### Work instruction
Please give again, word for word, the lines that lie between the start of the listing below and the line with "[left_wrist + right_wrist", both included.

### Data
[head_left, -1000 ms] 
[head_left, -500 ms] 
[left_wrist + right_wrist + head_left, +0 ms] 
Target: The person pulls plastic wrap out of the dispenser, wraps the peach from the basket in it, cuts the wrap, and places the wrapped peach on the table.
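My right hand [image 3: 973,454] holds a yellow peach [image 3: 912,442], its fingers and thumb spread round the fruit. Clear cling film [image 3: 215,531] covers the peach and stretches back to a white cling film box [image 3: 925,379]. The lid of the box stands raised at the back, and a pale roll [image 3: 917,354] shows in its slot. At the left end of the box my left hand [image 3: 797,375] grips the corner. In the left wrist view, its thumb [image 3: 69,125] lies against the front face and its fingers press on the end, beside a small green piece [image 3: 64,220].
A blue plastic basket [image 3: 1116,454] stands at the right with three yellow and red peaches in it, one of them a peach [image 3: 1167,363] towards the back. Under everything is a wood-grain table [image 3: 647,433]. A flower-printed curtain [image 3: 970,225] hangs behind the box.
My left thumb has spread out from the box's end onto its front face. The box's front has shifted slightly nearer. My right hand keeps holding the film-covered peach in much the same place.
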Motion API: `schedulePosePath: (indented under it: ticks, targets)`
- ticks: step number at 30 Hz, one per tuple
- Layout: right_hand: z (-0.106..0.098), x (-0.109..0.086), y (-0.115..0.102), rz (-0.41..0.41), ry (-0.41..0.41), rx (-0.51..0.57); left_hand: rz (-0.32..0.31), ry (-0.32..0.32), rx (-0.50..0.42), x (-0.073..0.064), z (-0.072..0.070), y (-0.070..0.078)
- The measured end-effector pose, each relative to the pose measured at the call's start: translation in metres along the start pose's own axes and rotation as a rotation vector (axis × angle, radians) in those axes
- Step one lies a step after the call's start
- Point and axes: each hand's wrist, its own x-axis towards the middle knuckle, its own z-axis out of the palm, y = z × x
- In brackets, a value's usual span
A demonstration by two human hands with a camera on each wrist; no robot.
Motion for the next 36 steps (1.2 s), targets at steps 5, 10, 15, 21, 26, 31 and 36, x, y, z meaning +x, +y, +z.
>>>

### Solution to the problem
[head_left, -1000 ms] 
[head_left, -500 ms] 
[left_wrist + right_wrist + head_left, +0 ms] 

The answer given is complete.